Supplier | : | the domestic or foreign firms (being either natural or legal persons) which offers, are considered/negotiated to offer or will offer products or services to Solvia within a contractual relation or based on another commercial/legal relation. |
Supplier’s Employee | : | the employees of the Suppliers. |
Supplier’s Authorized Person | : | the shareholders, authorized representatives, and/or signatories of the Suppliers, who are natural persons. |
Representative | : | the natural persons being in the status of the guardian, custodian, lawyer, and/or legal representative under any other right of the Data Subjects. |
Third-Party | : | the natural or legal persons except for Solvia and the Data Subject. |
Data Processor | : | the natural or legal person who processes personal data on behalf of the Data Controller upon its authorization. |
Data Filing System | : | the system where Personal Data is processed by being structured according to specific criteria. |
Data Controller | : | the natural or legal person who determines the purposes and means of processing Personal Data and is responsible for the establishment and management of the data filing system. means Solvia under this Policy. |
Website | : | one, several or all of the websites owned or to be owned by Solvia, especially https://www.solviads.com/. |
Website Visitor | : | the visitors being natural persons, who use the Website, register their data therewith, submit their data over the Website or whose data are collected according to Website’s terms of use, regardless of being a member of the Website. |
Destruction | : | the act of rendering Personal Data entirely inaccessible, non-retrievable, and non-reusable for anyone. |
Member of the Board of Directors | : | the natural persons in Solvia’s board of directors. |
Visitor | : | all natural persons who physically arrive at Solvia’s workplace whether to offer or receive a product or service, or not. Other people may also be Visitors excluding the Employees, the Company’s Authorized Signatories, and Members of the Board of Directors mentioned in Table-2 within the Tables section hereof. |
THE PURPOSE, SCOPE AND CHANGE OF THE POLICY
This Policy was prepared to inform the Data Subjects whose Personal Data are processed by Solvia in the capacity of Data Controller pursuant to articles 5 and 6 of the Regulation on the Deletion, Destruction or Anonymization of the Personal Data that was prepared by the Law and the Board and entered into force by being published in the Official Gazette on 28.10.2017.
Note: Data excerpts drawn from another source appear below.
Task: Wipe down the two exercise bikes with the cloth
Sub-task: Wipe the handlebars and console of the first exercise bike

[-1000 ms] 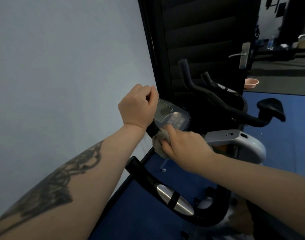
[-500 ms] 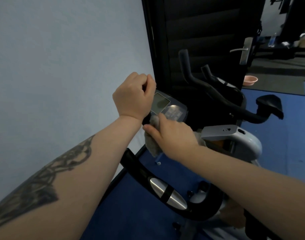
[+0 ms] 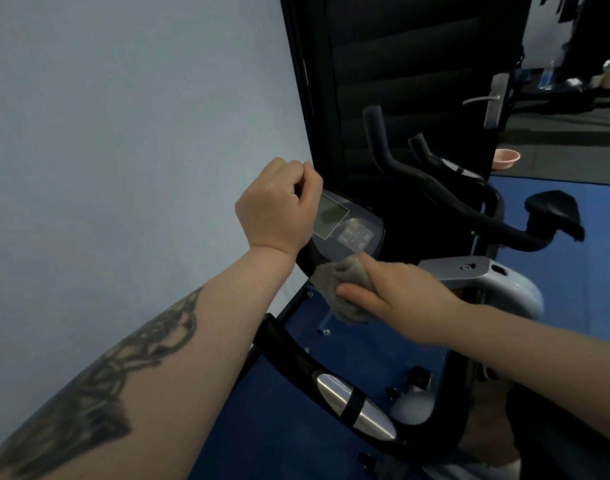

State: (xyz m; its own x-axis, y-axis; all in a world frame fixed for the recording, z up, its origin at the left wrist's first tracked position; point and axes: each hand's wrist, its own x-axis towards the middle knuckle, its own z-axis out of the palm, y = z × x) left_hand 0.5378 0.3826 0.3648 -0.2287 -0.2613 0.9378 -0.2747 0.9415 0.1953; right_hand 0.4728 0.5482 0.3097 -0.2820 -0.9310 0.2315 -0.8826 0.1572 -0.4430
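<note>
The near exercise bike has a black console [image 3: 348,226] with a grey screen and a curved black handlebar [image 3: 331,386] with silver grip plates. My left hand [image 3: 279,209] is clenched around the console's left edge. My right hand [image 3: 397,289] holds a crumpled grey cloth [image 3: 341,278] pressed against the console's lower edge. Behind it stands the second bike, with black handlebars [image 3: 431,181] and a black saddle [image 3: 553,213].
A pale wall [image 3: 140,133] rises close on the left. A dark louvred door [image 3: 417,71] with a metal handle [image 3: 490,98] stands behind the bikes. The floor is blue, with a pink bowl [image 3: 506,157] at the back right near a dark mat.
My right hand with the cloth has slid down and right, off the console's left side to its lower edge. My left hand keeps its grip on the console.
</note>
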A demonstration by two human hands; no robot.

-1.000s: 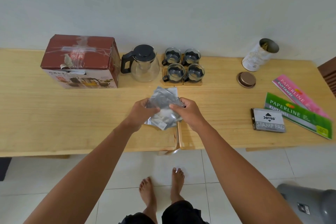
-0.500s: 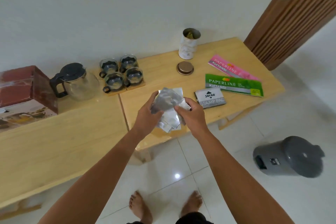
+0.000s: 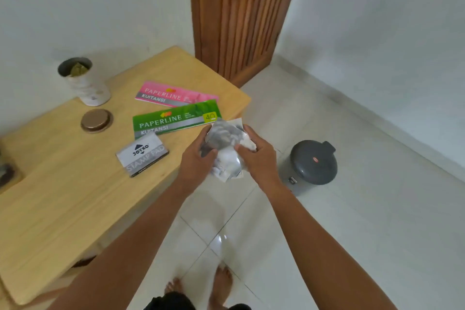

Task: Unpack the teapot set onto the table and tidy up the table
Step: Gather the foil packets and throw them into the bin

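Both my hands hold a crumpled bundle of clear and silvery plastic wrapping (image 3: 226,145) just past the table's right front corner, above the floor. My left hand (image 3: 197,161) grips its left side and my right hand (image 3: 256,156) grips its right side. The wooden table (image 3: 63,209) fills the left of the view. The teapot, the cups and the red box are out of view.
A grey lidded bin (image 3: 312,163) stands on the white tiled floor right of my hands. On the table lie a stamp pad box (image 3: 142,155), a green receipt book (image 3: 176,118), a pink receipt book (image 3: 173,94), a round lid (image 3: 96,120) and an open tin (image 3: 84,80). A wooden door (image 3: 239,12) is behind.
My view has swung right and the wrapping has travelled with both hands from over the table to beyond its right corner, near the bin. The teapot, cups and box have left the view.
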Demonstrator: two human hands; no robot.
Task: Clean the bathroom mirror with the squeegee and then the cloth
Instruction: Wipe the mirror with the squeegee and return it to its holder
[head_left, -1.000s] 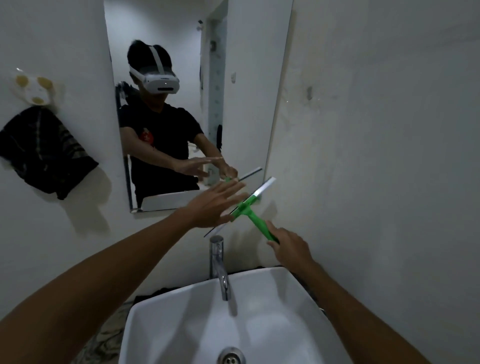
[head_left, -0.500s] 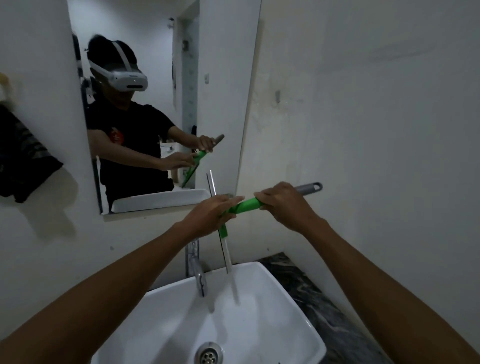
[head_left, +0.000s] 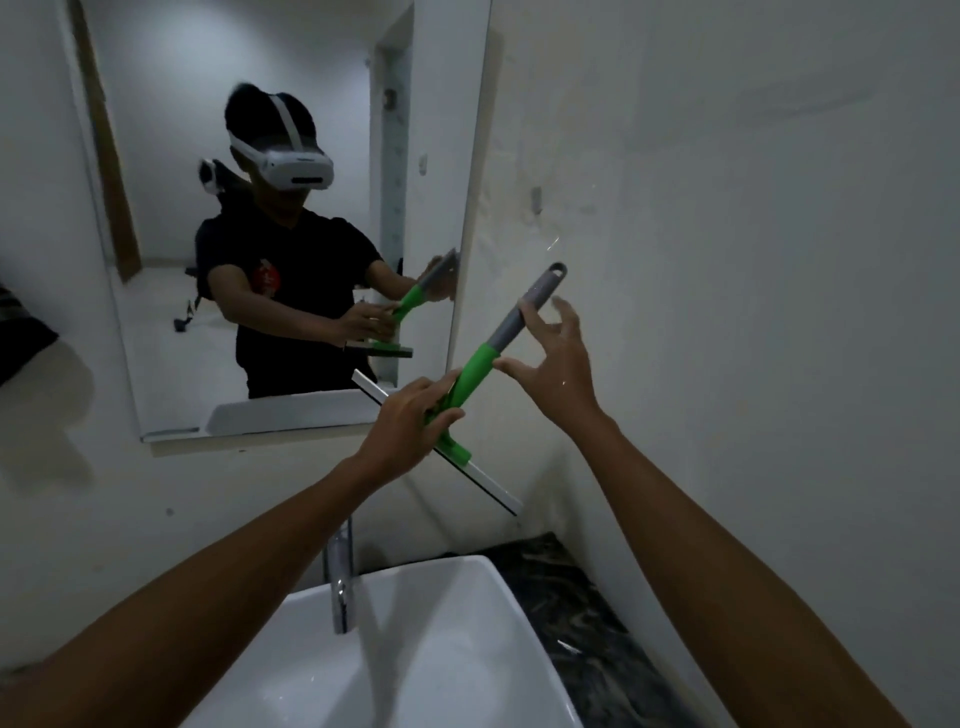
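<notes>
No writing is readable. The left hand (head_left: 410, 423) is clamped on the green squeegee (head_left: 470, 382) near its blade, just right of the mirror (head_left: 171, 332) above the sink (head_left: 498, 597). The right hand (head_left: 561, 371) is spread wide, fingertips touching the handle.

Nothing here can be read. The only mark of the sort is a small red emblem (head_left: 268, 279) on the chest of the dark shirt reflected in the mirror (head_left: 291, 218), too blurred to make out as letters or a logo. The squeegee (head_left: 470, 384), the white headset (head_left: 291, 163) in the reflection and the wall show no legible print, brand or number.
</notes>
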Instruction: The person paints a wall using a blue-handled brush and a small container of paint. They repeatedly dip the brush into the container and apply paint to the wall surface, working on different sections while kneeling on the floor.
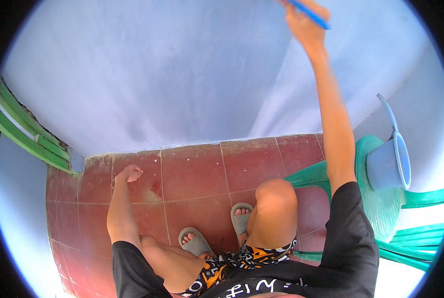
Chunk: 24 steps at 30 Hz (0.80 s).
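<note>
At the top right of the view my right hand [307, 22] is raised against the light blue wall [192, 74], closed around a blue handle [311, 15]. The far end of that handle is cut off by the picture's upper edge, so what it carries is hidden. My left hand [130, 173] hangs at the lower left over the red tiled floor, its fingers loosely curled; whether anything lies inside them is not clear.
A light blue plastic dipper [386, 165] with a long handle stands on a green plastic stool [384, 208] at the right. Green plastic chair parts [416, 238] lie beyond. A green wooden frame [32, 130] juts from the left wall. Pale spots dot the tiles [192, 167].
</note>
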Motion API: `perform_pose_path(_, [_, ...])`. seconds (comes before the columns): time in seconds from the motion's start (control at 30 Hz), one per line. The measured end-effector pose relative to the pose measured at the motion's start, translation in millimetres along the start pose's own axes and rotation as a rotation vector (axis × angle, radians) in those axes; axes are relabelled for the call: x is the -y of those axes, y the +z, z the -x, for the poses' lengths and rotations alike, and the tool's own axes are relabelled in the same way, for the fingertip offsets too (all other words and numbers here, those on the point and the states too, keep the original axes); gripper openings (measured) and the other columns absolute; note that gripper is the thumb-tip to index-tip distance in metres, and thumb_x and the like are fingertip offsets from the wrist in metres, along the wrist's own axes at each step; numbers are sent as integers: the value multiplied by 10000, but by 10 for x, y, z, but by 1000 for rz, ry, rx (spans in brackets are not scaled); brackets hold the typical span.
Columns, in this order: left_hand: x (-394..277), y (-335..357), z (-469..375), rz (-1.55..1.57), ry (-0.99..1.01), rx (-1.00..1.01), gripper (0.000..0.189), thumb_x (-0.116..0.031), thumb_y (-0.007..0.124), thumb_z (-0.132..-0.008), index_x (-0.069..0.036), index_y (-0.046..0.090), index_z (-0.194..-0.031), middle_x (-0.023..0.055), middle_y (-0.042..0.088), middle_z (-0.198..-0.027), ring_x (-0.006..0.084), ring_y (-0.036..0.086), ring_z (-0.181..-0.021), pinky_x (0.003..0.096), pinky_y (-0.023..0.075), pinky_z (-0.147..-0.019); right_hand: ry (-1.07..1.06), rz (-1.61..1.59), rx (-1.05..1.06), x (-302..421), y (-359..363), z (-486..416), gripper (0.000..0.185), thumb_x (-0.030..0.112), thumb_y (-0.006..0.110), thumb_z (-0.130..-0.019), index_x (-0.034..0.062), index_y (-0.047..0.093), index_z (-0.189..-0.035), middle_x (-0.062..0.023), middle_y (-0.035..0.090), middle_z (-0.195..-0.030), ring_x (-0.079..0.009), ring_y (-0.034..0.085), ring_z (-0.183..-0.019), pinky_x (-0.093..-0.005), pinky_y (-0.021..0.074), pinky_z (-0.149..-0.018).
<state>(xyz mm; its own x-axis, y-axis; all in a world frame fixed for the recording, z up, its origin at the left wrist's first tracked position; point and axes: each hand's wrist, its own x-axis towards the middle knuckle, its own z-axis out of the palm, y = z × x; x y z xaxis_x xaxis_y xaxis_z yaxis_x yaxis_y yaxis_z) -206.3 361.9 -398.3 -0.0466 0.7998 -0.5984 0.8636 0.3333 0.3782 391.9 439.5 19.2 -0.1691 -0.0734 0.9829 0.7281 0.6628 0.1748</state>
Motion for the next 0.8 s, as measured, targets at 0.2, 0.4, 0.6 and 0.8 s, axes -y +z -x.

The Policy contains information about the general regulations regarding the collection, use, transfer, security, storage, and disposal processes of the Personal Data pursuant to the Law and the provisions of other Personal Data legislations as well as Solvia’s operations, activities, and principles related to the Personal Data. The Policy was prepared by Solvia’s Sales and Marketing department, approved with the resolution dated 17/11/2020 of the Board of Directors, and entered into force by being published on the Website on the same date.
Solvia may change or update the Policy from time to time. Such updates and changes become valid as of the date when the Policy is published on the website.
For the cases which are not provided for herein, the provisions of the Law and the provisions of other Personal Data legislations shall apply.
As per Article 4 of the Law, Personal Data can only be processed according to the procedures and principles that are foreseen in the Law or in other laws. The same article has also made compliance with several principles obligatory when processing Personal Data.
In this regard, our Company processes your Personal Data according to the following principles.
If the Personal Data freely gives specific and informed consent, Personal Data can be processed according to the scope and purpose of the expressed consent. When the Personal Data are processed based on explicit consent, the Data Subject is entitled to withdraw his/her explicit consent at any time. Withdrawal statement bears consequences as of the date when it is received by the Data Controller, and the act of processing is ended as of such date. However, even in such a case, if there is another legal reason requiring the storage of the Personal Data, such Personal Data may be stored to the extent which is limited only to that purpose.
In the absence of explicit consent, Personal Data may be processed pursuant to the article 5 of the Law when:
Special Categories of Personal Data refer to such data which may result in discrimination or victimization of the Data Subject if these are getting to known. Therefore, processing of the Special Categories of Personal Data is separately regulated by the Law under stricter conditions. Additionally, taking sufficient measures specified by the Board was also stipulated for processing such data.
When the explicit consent of the Data Subject is available, Special Categories of Personal Data may also be processed within the framework of the matters specified for the explicit consent in section “General Conditions for Processing” above. In the absence of explicit consent, Special Categories of Personal Data may be processed pursuant to the article 6 of the Law when:
The Personal Data which may be processed by Solvia are divided into categories as described in Table-1 within the Tables section at the end of this Policy.
The natural persons whose Personal Data may be processed by Solvia are categorized in Table-2 within the Tables section at the end of this Policy along with their data being processed.
Solvia’s purposes of processing the Personal Data are as follows:
Solvia may collect Personal Data by itself or through its representatives or several channels in accordance with the applicable legislation, Board resolutions, and this Policy by any written, spoken, or electronic means as well as through video/audio records or other physical, visual, audible, written or electronic means. Personal Data may be collected through physical environments/interviews, surveys, forms, contracts, websites, electronic/digital platforms, and sites, online channels including social media platforms, e-mails, sales, marketing, or support departments and events.
The data collected by Solvia can be filed in locked and/or secure areas such as unit/department cabinets or archives if they are hard copies or can be recorded in software, cloud, central server, or Company database if they are soft copies. It is also possible to record Personal Data on peripheral systems such as network devices, flash-based media, magnetic tapes, magnetic discs, mobile phones, optical discs, printers, and gateway/security systems.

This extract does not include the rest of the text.